### Task to carry out
When you reach the line that contains "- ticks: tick" in the data below, start reproducing lines exactly, and stop after the line that contains "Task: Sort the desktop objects".

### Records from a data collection
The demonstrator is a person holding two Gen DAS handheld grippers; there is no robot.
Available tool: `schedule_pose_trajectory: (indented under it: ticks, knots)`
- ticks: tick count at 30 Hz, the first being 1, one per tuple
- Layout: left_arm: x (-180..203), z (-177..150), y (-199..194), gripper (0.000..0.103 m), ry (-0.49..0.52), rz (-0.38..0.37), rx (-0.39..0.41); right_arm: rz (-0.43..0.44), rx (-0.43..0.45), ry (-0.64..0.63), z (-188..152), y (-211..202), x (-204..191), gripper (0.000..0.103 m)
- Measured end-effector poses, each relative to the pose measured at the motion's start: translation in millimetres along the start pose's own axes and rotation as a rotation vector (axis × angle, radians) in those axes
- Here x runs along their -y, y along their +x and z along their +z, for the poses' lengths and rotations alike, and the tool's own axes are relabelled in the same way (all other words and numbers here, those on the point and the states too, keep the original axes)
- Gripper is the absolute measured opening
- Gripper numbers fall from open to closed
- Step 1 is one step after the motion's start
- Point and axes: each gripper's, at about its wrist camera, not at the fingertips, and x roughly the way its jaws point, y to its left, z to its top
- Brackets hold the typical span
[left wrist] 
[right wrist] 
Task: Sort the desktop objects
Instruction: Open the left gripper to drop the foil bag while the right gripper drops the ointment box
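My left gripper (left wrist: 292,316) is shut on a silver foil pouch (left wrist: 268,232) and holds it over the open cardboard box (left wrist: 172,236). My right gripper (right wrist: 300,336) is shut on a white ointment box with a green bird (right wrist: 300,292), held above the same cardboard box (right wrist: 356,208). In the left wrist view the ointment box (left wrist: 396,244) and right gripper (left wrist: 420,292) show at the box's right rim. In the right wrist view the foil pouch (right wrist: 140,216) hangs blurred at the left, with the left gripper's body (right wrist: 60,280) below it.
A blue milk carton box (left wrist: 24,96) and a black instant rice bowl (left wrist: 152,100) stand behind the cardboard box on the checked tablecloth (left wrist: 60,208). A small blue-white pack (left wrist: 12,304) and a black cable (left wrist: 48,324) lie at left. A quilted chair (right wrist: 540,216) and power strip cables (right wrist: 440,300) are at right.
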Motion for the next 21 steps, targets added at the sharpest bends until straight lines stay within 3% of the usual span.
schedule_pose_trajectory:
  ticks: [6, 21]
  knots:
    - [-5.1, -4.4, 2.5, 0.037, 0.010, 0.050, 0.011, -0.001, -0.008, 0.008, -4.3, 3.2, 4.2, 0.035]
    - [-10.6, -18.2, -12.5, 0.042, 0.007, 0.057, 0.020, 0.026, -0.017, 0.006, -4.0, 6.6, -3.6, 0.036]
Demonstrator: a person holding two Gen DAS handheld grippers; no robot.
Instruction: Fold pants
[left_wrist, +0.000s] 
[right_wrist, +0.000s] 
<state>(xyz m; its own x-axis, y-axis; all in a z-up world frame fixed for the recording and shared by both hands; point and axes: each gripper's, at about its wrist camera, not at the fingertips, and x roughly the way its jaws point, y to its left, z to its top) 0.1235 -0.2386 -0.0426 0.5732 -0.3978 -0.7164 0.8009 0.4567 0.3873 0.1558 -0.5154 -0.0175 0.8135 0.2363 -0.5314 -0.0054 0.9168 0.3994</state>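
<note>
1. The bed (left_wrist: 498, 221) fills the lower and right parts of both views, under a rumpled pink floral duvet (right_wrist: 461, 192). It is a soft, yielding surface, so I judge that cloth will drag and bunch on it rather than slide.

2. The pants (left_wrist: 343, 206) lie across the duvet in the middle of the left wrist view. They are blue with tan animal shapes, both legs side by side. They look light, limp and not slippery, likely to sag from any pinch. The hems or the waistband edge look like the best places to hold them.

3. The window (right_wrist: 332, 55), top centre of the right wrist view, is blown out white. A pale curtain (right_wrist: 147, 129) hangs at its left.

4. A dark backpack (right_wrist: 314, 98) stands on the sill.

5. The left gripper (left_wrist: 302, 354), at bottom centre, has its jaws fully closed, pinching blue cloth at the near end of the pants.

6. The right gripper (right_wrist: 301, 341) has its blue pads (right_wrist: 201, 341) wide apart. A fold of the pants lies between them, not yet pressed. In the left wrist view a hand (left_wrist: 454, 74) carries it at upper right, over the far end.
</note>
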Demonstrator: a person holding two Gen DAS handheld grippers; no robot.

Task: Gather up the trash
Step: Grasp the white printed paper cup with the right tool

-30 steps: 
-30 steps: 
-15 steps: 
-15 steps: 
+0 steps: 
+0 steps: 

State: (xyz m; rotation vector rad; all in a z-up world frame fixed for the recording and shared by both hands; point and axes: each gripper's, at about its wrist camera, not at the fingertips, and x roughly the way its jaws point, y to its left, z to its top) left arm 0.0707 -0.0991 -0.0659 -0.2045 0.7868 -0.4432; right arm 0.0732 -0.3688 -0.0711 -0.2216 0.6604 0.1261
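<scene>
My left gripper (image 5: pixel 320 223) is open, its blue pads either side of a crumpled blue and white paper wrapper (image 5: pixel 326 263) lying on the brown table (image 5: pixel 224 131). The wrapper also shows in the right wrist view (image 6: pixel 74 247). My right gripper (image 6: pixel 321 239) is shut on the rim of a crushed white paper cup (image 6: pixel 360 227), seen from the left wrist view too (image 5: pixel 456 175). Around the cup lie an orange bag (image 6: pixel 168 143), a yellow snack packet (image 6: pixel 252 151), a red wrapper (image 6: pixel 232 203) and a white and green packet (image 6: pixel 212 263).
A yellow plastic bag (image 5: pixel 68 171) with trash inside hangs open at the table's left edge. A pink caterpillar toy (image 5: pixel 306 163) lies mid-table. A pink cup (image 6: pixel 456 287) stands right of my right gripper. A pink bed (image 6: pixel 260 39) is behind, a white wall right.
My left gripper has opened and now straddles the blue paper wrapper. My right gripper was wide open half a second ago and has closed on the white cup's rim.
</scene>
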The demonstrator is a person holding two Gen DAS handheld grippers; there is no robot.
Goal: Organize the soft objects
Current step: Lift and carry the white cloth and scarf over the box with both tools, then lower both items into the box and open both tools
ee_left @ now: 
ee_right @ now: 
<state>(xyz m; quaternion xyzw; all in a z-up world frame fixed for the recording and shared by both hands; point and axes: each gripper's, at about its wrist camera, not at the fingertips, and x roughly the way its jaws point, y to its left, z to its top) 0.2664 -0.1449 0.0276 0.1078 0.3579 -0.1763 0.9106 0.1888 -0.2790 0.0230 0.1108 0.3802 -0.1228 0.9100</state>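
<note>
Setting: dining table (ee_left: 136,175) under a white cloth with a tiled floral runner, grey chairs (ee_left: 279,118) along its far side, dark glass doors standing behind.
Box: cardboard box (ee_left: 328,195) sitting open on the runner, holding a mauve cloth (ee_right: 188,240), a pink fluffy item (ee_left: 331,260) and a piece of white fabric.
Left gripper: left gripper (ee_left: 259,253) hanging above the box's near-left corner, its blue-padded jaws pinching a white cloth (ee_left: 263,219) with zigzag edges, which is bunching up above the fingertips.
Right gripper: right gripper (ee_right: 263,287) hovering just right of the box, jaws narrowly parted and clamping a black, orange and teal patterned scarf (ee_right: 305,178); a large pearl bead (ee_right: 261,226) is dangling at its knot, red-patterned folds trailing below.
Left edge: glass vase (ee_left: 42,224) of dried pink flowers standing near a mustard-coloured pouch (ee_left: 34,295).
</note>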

### Your response
- ticks: tick count at 30 Hz, the first being 1, one per tuple
- Layout: left_arm: x (-180..203), z (-177..150), y (-199..194), gripper (0.000..0.103 m), ry (-0.49..0.52), rz (-0.38..0.37), rx (-0.39..0.41); right_arm: rz (-0.43..0.44), rx (-0.43..0.45), ry (-0.64..0.63), z (-188..152), y (-211..202), x (-204..191), gripper (0.000..0.103 m)
- Measured end-effector poses, each relative to the pose measured at the motion's start: translation in millimetres along the start pose's own axes and rotation as a rotation vector (axis × angle, radians) in those axes
- Here x runs along their -y, y along their +x and z along their +z, for the poses' lengths and rotations alike, and the tool's own axes are relabelled in the same way (all other words and numbers here, those on the point and the states too, keep the original axes)
- Gripper is the absolute measured opening
- Gripper numbers fall from open to closed
- Step 1 is one step after the motion's start
- Point and axes: each gripper's, at about its wrist camera, not at the fingertips, and x roughly the way its jaws point, y to its left, z to its top
- Brackets hold the typical span
[left wrist] 
[right wrist] 
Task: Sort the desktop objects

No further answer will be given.